**Extracted information:**
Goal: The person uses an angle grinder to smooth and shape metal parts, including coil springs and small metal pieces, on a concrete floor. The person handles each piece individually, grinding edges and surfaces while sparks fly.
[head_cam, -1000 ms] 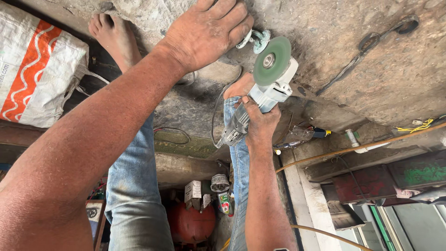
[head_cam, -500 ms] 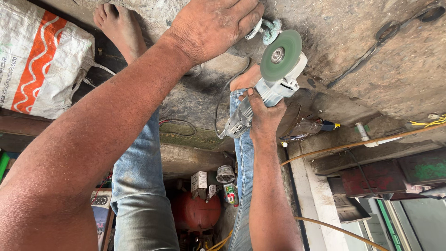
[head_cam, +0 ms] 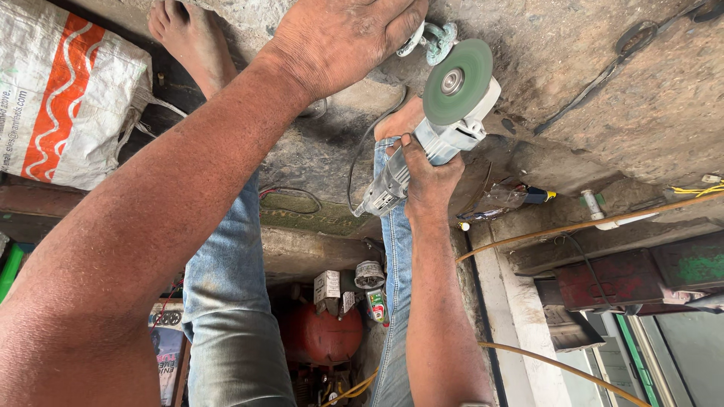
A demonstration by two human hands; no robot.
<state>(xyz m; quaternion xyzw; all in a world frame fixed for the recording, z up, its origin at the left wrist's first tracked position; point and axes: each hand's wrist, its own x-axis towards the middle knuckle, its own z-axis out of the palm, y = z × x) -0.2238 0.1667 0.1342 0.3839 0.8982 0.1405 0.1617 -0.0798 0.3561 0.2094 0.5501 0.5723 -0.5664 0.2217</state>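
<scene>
A worker's right hand (head_cam: 430,177) is wrapped tight around the grey body of an angle grinder (head_cam: 434,139), its green grinding disc (head_cam: 457,81) turned face-up toward the head camera and raised clear of the rough concrete floor (head_cam: 603,68). The grip closes fully on the tool's barrel, thumb over the top, wrist straight and forearm running up from the bottom of the view, a hold that appears chosen to keep the wheel steady and pointed away from the body. The left hand (head_cam: 343,41) reaches across from the near left, arm fully extended, palm down and fingers curled over a small pale metal fitting (head_cam: 431,38) just beyond the disc; how firmly it is gripped cannot be told, as the fingers hide most of it. The hand seems placed to pin the piece in place beside the wheel. The grinder's cord (head_cam: 362,158) loops back past the worker's jeans (head_cam: 226,301) and bare foot (head_cam: 188,38). A white woven sack with orange stripes (head_cam: 60,98) lies at left, a red tank (head_cam: 320,335) sits below between the legs, and a yellow hose (head_cam: 588,224) trails along the floor at right.
</scene>
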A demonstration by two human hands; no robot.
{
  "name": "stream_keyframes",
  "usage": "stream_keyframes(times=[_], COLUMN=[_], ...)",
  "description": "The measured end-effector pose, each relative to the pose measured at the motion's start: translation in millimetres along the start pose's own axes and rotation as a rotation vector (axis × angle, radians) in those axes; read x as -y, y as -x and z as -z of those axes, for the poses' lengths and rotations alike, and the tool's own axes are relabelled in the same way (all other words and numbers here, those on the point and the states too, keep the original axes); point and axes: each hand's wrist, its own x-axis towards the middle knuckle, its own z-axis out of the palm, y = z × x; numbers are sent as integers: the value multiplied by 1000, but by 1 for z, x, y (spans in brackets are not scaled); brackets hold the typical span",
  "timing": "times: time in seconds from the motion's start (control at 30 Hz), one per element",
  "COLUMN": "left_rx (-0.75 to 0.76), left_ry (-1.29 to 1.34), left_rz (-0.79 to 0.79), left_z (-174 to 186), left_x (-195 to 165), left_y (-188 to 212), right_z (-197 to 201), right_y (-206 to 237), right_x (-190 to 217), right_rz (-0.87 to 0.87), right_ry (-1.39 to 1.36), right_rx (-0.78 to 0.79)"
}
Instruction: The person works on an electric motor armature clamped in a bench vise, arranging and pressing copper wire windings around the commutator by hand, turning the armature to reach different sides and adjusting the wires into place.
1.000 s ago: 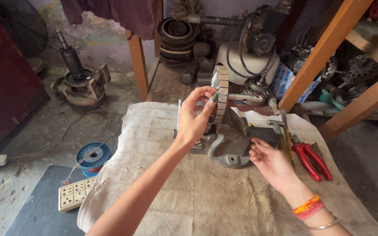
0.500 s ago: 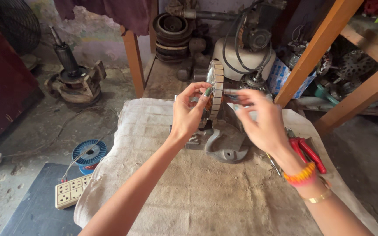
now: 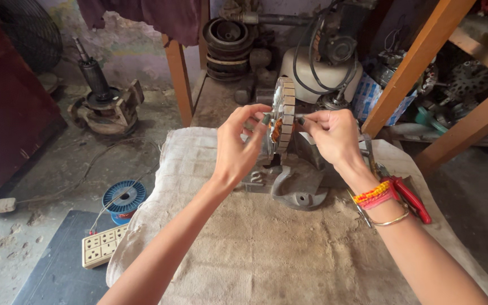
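Observation:
A ring-shaped laminated motor core (image 3: 284, 110) with copper windings stands upright on a grey metal stand (image 3: 296, 183) on a burlap-covered table (image 3: 266, 248). My left hand (image 3: 238, 144) pinches the core's left face with its fingertips. On the other side my right hand (image 3: 334, 135) holds the right face of the core, fingers closed at its rim. Bright bangles sit on my right wrist. What the fingertips touch inside the ring is hidden.
Red-handled pliers (image 3: 410, 197) lie on the burlap by my right wrist. A blue wire spool (image 3: 123, 197) and a white power strip (image 3: 101, 246) are on the floor at left. A motor rotor assembly (image 3: 104, 101), wooden posts (image 3: 179, 79) and cluttered shelves (image 3: 470, 73) surround the table.
My right hand rose from the stand's base to the core's right side. My left hand stayed on the core. The view moved closer.

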Motion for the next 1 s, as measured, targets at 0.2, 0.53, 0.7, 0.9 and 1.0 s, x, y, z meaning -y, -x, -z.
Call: stream_keyframes(times=[0.2,0.53,0.7,0.9,1.0], left_rx=[77,391,557,503,458], left_ry=[-320,-768,-654,-534,-493], left_rz=[-320,-736,-610,-567,-585], left_z=[14,-45,-42,-35,-32], left_x=[-30,-39,-30,-32,-35], left_y=[-16,-111,-126,-126,-126], right_z=[9,19,10,-5,-7], right_y=[8,12,40,50,42], right_x=[27,80,87,53,37], right_rz=[63,184,757,831,784], right_ry=[246,231,720,875,908], right_rx=[-72,-194,-517,-282,-267])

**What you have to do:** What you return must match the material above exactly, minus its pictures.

**Written answer:**
Goal: The person uses an angle grinder to smooth and shape metal parts, including coil springs and small metal pieces, on a concrete floor. The person handles each piece individually, grinding edges and surfaces while sparks fly.
[head_cam, -1000 ms] 
[head_cam, -500 ms] 
[head_cam, +0 ms] 
A demonstration by two human hands; no robot.
<state>(xyz m; quaternion xyzw; all in a world frame fixed for the recording, z up, its origin at the left wrist's first tracked position; point and axes: each hand's wrist, its own x-axis towards the middle knuckle, its own z-axis out of the palm, y = z × x) -0.2238 0.1667 0.1342 0.3839 0.8982 0.1405 0.1617 -0.0798 0.3561 0.2094 0.5501 0.5723 -0.5664 0.2217</state>
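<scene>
A worker's right hand (head_cam: 430,177) is wrapped tight around the grey body of an angle grinder (head_cam: 434,139), its green grinding disc (head_cam: 457,81) turned face-up toward the head camera and raised clear of the rough concrete floor (head_cam: 603,68). The grip closes fully on the tool's barrel, thumb over the top, wrist straight and forearm running up from the bottom of the view, a hold that appears chosen to keep the wheel steady and pointed away from the body. The left hand (head_cam: 343,41) reaches across from the near left, arm fully extended, palm down and fingers curled over a small pale metal fitting (head_cam: 431,38) just beyond the disc; how firmly it is gripped cannot be told, as the fingers hide most of it. The hand seems placed to pin the piece in place beside the wheel. The grinder's cord (head_cam: 362,158) loops back past the worker's jeans (head_cam: 226,301) and bare foot (head_cam: 188,38). A white woven sack with orange stripes (head_cam: 60,98) lies at left, a red tank (head_cam: 320,335) sits below between the legs, and a yellow hose (head_cam: 588,224) trails along the floor at right.
</scene>
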A demonstration by two human hands; no robot.
{
  "name": "stream_keyframes",
  "usage": "stream_keyframes(times=[_], COLUMN=[_], ...)",
  "description": "The measured end-effector pose, each relative to the pose measured at the motion's start: translation in millimetres along the start pose's own axes and rotation as a rotation vector (axis × angle, radians) in those axes; read x as -y, y as -x and z as -z of those axes, for the poses' lengths and rotations alike, and the tool's own axes are relabelled in the same way (all other words and numbers here, those on the point and the states too, keep the original axes); point and axes: each hand's wrist, its own x-axis towards the middle knuckle, its own z-axis out of the palm, y = z × x; numbers are sent as integers: the value multiplied by 1000, but by 1 for z, x, y (spans in brackets are not scaled); brackets hold the typical span",
  "timing": "times: time in seconds from the motion's start (control at 30 Hz), one per element",
  "COLUMN": "left_rx (-0.75 to 0.76), left_ry (-1.29 to 1.34), left_rz (-0.79 to 0.79), left_z (-174 to 186), left_x (-195 to 165), left_y (-188 to 212), right_z (-197 to 201), right_y (-206 to 237), right_x (-190 to 217), right_rz (-0.87 to 0.87), right_ry (-1.39 to 1.36), right_rx (-0.78 to 0.79)"
}
Instruction: The person works on an electric motor armature clamped in a bench vise, arranging and pressing copper wire windings around the commutator by hand, turning the armature to reach different sides and adjusting the wires into place.
1.000 s ago: 
0.500 s ago: 
now: 
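Observation:
A ring-shaped laminated motor core (image 3: 284, 110) with copper windings stands upright on a grey metal stand (image 3: 296, 183) on a burlap-covered table (image 3: 266, 248). My left hand (image 3: 238, 144) pinches the core's left face with its fingertips. On the other side my right hand (image 3: 334, 135) holds the right face of the core, fingers closed at its rim. Bright bangles sit on my right wrist. What the fingertips touch inside the ring is hidden.
Red-handled pliers (image 3: 410, 197) lie on the burlap by my right wrist. A blue wire spool (image 3: 123, 197) and a white power strip (image 3: 101, 246) are on the floor at left. A motor rotor assembly (image 3: 104, 101), wooden posts (image 3: 179, 79) and cluttered shelves (image 3: 470, 73) surround the table.
My right hand rose from the stand's base to the core's right side. My left hand stayed on the core. The view moved closer.
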
Motion for the next 1 s, as measured, targets at 0.2, 0.53, 0.7, 0.9 and 1.0 s, x, y, z meaning -y, -x, -z.
Call: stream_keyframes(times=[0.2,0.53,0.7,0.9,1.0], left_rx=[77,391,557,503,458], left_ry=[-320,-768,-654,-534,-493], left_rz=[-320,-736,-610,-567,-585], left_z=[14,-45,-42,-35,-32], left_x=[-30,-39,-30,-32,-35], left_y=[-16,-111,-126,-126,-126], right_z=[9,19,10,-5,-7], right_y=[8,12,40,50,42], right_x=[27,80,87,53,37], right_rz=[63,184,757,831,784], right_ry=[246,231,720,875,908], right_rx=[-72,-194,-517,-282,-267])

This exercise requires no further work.